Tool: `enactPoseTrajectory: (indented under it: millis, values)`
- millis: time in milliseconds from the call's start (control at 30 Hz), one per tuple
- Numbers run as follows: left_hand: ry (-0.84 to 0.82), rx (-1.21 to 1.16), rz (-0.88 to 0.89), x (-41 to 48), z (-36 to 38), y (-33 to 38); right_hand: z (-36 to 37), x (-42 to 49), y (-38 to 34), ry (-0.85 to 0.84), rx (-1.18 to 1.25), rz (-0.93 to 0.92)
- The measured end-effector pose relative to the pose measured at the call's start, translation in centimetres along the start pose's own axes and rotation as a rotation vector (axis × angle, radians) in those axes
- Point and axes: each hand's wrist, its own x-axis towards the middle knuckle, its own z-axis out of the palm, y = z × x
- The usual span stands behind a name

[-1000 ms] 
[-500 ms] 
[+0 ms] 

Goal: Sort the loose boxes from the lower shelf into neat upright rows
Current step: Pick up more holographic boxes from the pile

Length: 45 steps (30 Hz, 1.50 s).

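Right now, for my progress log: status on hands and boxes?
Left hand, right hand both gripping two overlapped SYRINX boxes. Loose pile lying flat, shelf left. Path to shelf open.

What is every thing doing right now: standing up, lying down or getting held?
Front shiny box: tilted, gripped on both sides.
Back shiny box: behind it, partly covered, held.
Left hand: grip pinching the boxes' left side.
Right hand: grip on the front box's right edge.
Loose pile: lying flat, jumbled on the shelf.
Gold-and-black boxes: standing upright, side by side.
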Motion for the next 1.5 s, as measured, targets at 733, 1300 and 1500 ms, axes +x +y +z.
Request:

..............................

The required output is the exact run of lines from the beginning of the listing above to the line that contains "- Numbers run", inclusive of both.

◆ RESULT OF THIS TASK:
Tool: `enactPoseTrajectory: (indented under it: millis, values)`
- millis: time in milliseconds from the call's start (control at 30 Hz), one per tuple
- Numbers run as follows: left_hand: ry (-0.84 to 0.82), rx (-1.21 to 1.16), rz (-0.88 to 0.89), x (-41 to 48), z (-36 to 38), y (-33 to 38); right_hand: z (-36 to 37), x (-42 to 49), y (-38 to 34), ry (-0.85 to 0.84), rx (-1.18 to 1.25), rz (-0.93 to 0.92)

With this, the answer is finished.